Trianel told Reuters the company has invested in 800 megawatt (MW) of photovoltaic capacity and has a project pipeline of 2,000 MW but the lower prices are forcing it to reconsider how it sells the power.

Solar has boomed in part because it no longer required subsidies as developers agreed power purchase agreements (PPAs) with buyers at fixed terms pegged to wholesale power market prices.

This allowed for a faster and bigger build-out than previous capped volume auctions for government-backed payments.

But as prices fall, developers are increasingly turning back to subsidy schemes again, Hagel said.

Negative prices are nothing new for Germany, which hosts Europe’s biggest capacity of volatile solar and wind power generation, but 2024 is the first year Spain is seeing them, after several years of strong solar power growth.

“It is not something that worries us at the moment. What does worry us is that it will be repeated or can be repeated over time,” José María González Moya, director general of renewable lobby APPA Renovables, said, adding that new contracts for PPAs are already declining.

“And yes, in a way, investment is slowing down. Not stopping, but slowing down,” Moya said.

Germany and Spain are still leading the PPA market, Jens Hollstein, head of advisory at PPA pricing platform Pexapark, said. However, solar producers were being forced to sell their power at increasing discounts to round-the-clock generators.

“The margin is getting thinner,” Hollstein said.

He expected a slowdown in investments if the development continued.

On the flip-side, the power market is now seeing a bigger gap between low and high-priced hours, increasing the incentive to invest in storage, he added.

INCREASING BATTERY STORAGE IS KEY

The International Energy Agency (IEA) highlighted the urgent need for energy storage in an annual report.

“Developers who choose not to co-locate their wind and solar PV power parks alongside battery storage or other sources of flexibility may see a drop in potential revenues during peak generation – hampering profits and discouraging investment,” the IEA wrote.

The EU estimated that energy storage in the bloc will need to rise more than three-fold from 2022 to 2030, to match projections of a 69% share of renewable energy in its electricity system by then.

Norwegian renewable energy producer Statkraft, which operates across Europe, has said it could divest some wind and solar projects, but would likely hold onto its battery assets.

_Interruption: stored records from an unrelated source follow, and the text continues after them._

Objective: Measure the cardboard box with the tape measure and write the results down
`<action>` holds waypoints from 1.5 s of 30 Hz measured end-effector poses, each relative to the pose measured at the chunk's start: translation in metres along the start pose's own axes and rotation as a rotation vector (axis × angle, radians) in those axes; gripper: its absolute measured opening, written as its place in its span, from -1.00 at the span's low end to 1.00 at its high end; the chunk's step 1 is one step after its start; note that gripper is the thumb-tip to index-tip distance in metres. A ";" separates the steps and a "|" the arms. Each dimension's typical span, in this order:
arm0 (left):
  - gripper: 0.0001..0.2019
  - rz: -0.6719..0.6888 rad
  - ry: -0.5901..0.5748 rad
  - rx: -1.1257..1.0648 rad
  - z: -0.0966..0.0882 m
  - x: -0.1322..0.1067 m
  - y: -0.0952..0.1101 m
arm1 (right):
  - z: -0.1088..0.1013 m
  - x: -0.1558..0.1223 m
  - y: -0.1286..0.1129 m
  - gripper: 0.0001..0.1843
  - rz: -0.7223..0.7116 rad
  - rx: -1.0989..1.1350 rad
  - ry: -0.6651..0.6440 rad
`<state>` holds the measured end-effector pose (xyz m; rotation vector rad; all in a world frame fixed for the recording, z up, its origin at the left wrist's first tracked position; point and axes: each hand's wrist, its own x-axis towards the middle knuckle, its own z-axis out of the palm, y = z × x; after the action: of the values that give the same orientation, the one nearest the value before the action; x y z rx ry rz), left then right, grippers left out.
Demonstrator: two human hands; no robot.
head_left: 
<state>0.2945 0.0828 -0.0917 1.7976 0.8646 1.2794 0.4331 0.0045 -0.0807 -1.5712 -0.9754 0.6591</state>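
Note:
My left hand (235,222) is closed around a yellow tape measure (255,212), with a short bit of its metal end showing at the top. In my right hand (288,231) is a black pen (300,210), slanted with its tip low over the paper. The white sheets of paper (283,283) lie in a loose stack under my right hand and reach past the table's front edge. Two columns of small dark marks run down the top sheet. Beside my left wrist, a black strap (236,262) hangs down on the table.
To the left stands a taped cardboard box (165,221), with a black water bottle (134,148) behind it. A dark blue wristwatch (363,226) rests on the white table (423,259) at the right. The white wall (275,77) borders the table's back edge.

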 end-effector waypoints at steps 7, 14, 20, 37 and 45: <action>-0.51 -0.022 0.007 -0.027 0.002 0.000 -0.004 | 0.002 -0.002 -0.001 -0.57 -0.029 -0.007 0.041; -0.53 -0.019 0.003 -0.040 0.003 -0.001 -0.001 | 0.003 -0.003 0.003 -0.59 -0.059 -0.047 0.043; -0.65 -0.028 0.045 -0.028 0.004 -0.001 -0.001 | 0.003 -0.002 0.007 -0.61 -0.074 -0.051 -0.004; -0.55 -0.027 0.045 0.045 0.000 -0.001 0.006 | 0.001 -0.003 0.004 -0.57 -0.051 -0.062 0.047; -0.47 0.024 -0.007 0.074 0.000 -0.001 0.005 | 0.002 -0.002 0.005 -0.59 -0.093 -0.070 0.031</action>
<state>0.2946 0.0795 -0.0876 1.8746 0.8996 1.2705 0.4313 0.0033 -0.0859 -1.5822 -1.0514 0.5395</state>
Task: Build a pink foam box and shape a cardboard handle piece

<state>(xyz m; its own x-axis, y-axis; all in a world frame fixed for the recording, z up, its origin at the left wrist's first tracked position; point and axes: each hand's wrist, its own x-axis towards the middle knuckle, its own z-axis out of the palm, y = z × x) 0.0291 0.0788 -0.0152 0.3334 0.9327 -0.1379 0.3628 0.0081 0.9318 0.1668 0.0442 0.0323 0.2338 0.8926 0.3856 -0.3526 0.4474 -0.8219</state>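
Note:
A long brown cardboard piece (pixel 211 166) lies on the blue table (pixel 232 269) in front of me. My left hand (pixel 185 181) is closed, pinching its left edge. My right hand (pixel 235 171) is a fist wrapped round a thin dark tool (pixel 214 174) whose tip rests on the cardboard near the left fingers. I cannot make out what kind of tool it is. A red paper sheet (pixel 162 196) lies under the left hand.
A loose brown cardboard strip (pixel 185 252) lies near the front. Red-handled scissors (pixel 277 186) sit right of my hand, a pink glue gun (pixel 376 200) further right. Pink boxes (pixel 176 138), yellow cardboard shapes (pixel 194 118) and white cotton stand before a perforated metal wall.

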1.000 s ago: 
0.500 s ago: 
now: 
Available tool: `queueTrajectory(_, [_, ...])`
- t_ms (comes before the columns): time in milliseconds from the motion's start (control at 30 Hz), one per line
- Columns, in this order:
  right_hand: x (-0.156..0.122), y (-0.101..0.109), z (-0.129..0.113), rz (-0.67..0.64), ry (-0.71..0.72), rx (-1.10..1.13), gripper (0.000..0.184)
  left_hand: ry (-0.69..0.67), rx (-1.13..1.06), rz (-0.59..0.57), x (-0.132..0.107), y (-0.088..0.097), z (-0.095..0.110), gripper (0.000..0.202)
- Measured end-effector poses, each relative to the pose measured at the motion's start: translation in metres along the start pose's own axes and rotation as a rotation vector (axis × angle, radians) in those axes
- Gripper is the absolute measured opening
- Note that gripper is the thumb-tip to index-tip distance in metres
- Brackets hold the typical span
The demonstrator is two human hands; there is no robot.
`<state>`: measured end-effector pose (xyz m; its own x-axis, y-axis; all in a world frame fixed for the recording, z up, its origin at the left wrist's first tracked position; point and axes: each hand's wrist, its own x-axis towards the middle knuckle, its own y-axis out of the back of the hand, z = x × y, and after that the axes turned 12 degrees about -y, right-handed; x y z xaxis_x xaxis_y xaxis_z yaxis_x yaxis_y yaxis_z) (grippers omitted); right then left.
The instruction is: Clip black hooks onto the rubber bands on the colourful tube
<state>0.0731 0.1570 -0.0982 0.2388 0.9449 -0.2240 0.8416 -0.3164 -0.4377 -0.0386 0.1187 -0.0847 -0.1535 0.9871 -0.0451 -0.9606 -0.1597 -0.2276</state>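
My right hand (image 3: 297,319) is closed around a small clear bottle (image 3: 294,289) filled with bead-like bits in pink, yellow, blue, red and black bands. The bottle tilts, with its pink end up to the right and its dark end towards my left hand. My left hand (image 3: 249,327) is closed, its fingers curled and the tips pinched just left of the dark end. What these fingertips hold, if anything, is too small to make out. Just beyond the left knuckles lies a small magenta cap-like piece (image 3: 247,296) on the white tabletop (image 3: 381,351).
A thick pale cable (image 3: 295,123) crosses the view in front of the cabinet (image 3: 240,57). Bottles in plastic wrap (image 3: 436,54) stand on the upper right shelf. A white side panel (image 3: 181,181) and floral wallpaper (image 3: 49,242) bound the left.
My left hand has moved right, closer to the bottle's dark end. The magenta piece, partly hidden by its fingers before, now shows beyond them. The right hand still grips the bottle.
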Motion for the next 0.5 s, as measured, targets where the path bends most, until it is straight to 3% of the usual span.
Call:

“For batteries it will be positive to have greater volatility and also negative prices,” CEO Birgitte Ringstad Vartdal said, as batteries can be charged when prices are low while output can be sold when prices are high.

“That is one of the reasons why flexible projects will be attractive,” Ringstad Vartdal added.

Besides storing energy in batteries to deal with periods of excess supply, other options like AI-powered smart grids and meters could also help consumers optimise their electricity use.

Domestic end users, plagued by the surge in energy costs in the wake of the Ukraine war, have yet to enjoy lower bills because often they are locked into long term contracts.

Only those consumers that have invested in a heat pump, a charger for their electric car, or a storage system, are able to benefit from negative prices, spokesperson for Germany’s association of local utilities VKU said.

Those on fixed priced contracts will only feel a positive impact from negative power prices once they have pulled down average market prices over the long term.